• Problem statement: Lines from the beginning of the material below through the line that has "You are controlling" are to be reproduced exactly, but pictures are not.

• Given material:
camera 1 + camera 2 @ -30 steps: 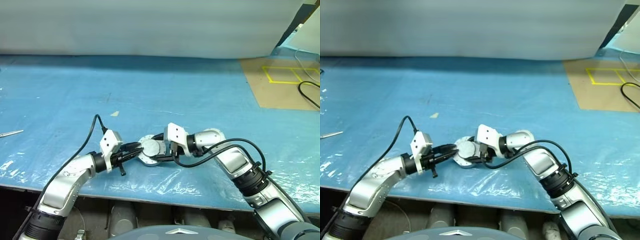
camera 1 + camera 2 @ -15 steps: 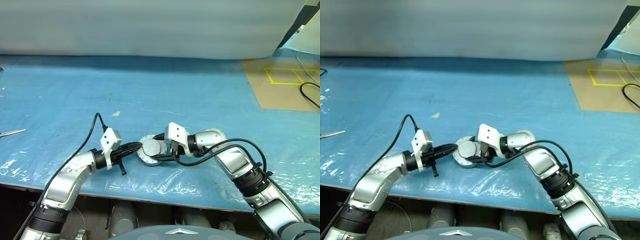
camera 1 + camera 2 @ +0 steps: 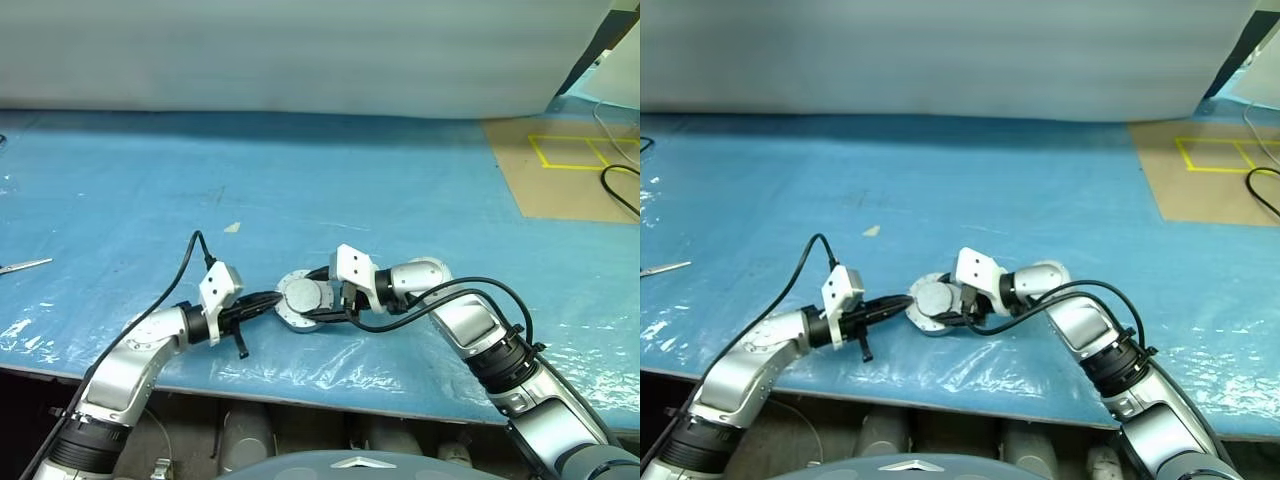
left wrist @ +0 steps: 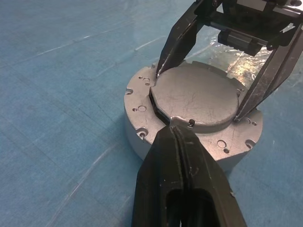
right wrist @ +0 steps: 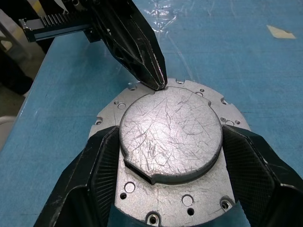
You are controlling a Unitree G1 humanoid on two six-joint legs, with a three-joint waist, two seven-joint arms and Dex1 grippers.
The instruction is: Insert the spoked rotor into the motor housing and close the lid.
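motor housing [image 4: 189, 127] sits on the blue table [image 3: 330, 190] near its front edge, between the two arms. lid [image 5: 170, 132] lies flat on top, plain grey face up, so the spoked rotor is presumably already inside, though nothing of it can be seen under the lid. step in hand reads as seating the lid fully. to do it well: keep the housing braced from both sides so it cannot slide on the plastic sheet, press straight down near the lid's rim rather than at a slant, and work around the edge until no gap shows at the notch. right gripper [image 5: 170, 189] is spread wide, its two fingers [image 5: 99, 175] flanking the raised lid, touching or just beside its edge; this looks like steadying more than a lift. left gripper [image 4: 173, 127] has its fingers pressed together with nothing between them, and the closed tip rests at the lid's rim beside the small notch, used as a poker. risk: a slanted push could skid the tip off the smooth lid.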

• Result:
camera 1 + camera 2 @ -30 steps: 
camera 1 + camera 2 @ -15 steps: 
camera 1 + camera 2 @ +0 steps: 
left wrist @ +0 steps: 
right wrist @ +0 steps: 
You are controlling a Unitree G1 humanoid on two six-joint legs, with a three-joint waist, two seven-joint arms and Dex1 grippers.

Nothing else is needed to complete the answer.